The battered women's shelters are often full, but sometimes they have room if the person is in imminent danger. My daughter told me of a situation where a woman was in the hospital with a broken leg (which her bf or husband gifted her) and she tried to get into the shelter. Thing is, she didn't tell them the magnitude of the problem she was returning home to. My daughter counseled her to disclose the circumstances of how she came to have a broken leg, and all of a sudden, the shelter had room.

Because there is so little room, they try to take only the most emergent cases.

I didn't mean to imply you had given up on her. I'm sorry if it came across that way. I know it is frustrating for those watching someone they care about not see the light in the situation, but honestly, a person gets pretty 'brainwashed' for lack of a better way to describe it, and it can take time and patience on the part of the person on the outside to help them see the light. If you continue to feed her information, maybe eventually she will understand how bad her situation has become.

I'm betting she has pretty low self-esteem and maybe doesn't think she can make it on her own.

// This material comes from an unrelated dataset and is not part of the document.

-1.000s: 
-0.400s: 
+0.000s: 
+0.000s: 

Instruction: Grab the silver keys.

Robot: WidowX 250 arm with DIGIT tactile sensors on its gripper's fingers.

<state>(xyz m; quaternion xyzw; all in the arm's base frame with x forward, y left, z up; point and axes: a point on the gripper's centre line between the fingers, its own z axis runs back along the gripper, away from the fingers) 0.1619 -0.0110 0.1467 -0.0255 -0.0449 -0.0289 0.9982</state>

A lot of times, the abuser's influence can be powerful, and the victim often believes life alone would be worse than life with the abuser. It can be very difficult to be on the outside watching the train wreck. Hopefully, she will come to a point where she wants things to change for herself.

Thank you for the pertinent story about the woman. It's pretty dispiriting for me to try to keep helping her until she hits rock bottom. I know she must feel as though no one cares what happens to her, but that's NOT true. If nothing else, I was trying to help her get her health issues addressed. It doesn't help that the health officials thought that she was a hypochondriac. I don't. I can see how her health has declined, and tried to do something about it. Now, everything has been taken out of my hands. Maybe it's for the best, I don't know. I just feel frustrated about the entire situation.



Suzie PS, Btw, how are you liking you new position?